_What this task involves_: Could the listing below be reproduced exactly, minus its pictures?

═══

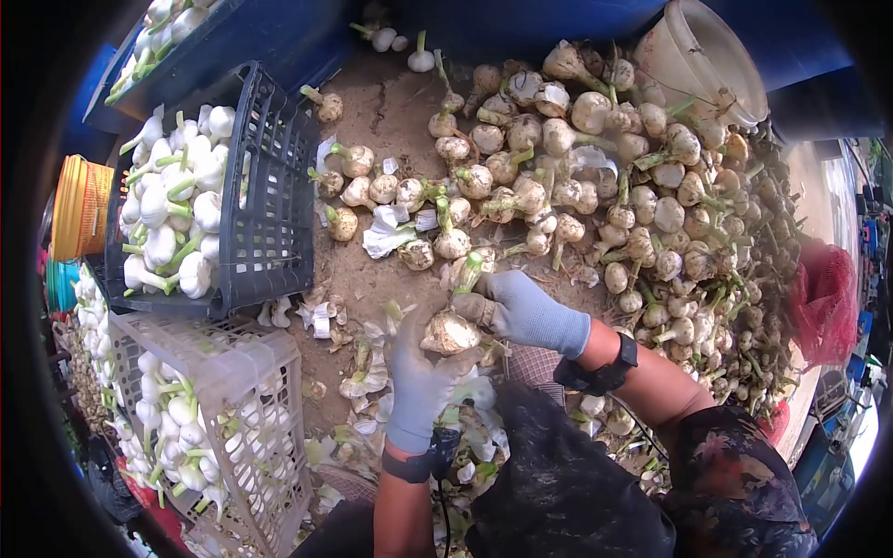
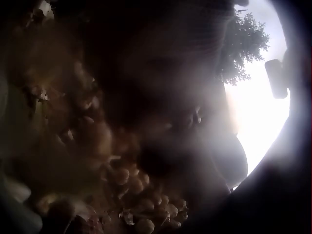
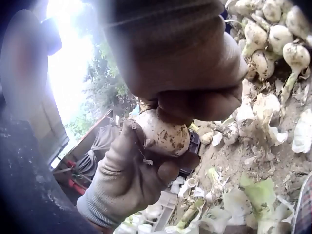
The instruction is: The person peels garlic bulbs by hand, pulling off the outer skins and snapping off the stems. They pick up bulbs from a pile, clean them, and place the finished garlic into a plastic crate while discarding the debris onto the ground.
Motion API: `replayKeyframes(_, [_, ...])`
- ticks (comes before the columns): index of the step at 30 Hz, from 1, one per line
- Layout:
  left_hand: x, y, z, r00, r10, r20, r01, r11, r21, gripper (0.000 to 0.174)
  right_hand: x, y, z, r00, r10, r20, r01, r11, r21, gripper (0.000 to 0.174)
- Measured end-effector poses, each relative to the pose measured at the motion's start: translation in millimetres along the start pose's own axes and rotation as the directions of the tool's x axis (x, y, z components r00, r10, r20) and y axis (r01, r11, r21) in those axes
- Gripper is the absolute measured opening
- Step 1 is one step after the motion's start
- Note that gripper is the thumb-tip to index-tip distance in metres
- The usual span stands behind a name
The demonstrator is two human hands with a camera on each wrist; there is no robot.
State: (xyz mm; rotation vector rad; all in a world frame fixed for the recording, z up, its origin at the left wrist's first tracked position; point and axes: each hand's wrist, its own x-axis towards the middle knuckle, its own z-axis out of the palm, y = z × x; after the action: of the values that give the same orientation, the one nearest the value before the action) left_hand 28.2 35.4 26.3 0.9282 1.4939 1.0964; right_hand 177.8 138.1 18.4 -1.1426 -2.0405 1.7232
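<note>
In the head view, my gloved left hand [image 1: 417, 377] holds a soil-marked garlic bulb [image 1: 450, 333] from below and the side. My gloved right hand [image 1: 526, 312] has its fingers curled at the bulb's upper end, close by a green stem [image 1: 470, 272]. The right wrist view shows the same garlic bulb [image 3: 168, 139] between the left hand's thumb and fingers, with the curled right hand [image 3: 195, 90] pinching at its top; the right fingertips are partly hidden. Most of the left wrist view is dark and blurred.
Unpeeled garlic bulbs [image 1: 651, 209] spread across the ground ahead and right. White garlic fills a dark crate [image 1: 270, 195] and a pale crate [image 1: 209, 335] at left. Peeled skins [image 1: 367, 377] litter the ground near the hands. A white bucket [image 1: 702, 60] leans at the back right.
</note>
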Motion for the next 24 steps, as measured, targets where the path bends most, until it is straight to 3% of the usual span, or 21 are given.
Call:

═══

_Result below_:
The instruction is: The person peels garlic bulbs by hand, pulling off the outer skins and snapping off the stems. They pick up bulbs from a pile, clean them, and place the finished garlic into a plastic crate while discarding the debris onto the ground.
Motion API: `replayKeyframes(_, [_, ...])`
- ticks (comes before the columns): index of the step at 30 Hz, from 1, one per line
- Layout:
  left_hand: x, y, z, r00, r10, r20, r01, r11, r21, gripper (0.000 to 0.174)
  right_hand: x, y, z, r00, r10, r20, r01, r11, r21, gripper (0.000 to 0.174)
- Measured end-effector poses, each relative to the pose measured at the motion's start: translation in millimetres along the start pose's own axes and rotation as the directions of the tool's x axis (x, y, z components r00, r10, r20) and y axis (r01, r11, r21) in those axes
- Gripper is the absolute measured opening
- Step 1 is one step after the motion's start
- Note that gripper is the thumb-tip to index-tip distance in metres
- The usual span stands behind a name
The demonstrator is two human hands with a camera on each wrist; there is no robot.
State: (xyz mm; rotation vector rad; all in a world frame fixed for the recording, z up, its origin at the left wrist's first tracked position; point and axes: each hand's wrist, its own x-axis towards the middle knuckle, its own z-axis out of the palm, y = z × x; after the action: of the values that give the same orientation, the one nearest the value before the action) left_hand 28.2 35.4 26.3 0.9282 1.4939 1.0964; right_hand 177.8 138.1 18.4 -1.1426 -2.0405 1.7232
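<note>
In the head view, my gloved left hand [image 1: 417, 377] holds a soil-marked garlic bulb [image 1: 450, 333] from below and the side. My gloved right hand [image 1: 526, 312] has its fingers curled at the bulb's upper end, close by a green stem [image 1: 470, 272]. The right wrist view shows the same garlic bulb [image 3: 168, 139] between the left hand's thumb and fingers, with the curled right hand [image 3: 195, 90] pinching at its top; the right fingertips are partly hidden. Most of the left wrist view is dark and blurred.
Unpeeled garlic bulbs [image 1: 651, 209] spread across the ground ahead and right. White garlic fills a dark crate [image 1: 270, 195] and a pale crate [image 1: 209, 335] at left. Peeled skins [image 1: 367, 377] litter the ground near the hands. A white bucket [image 1: 702, 60] leans at the back right.
</note>
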Motion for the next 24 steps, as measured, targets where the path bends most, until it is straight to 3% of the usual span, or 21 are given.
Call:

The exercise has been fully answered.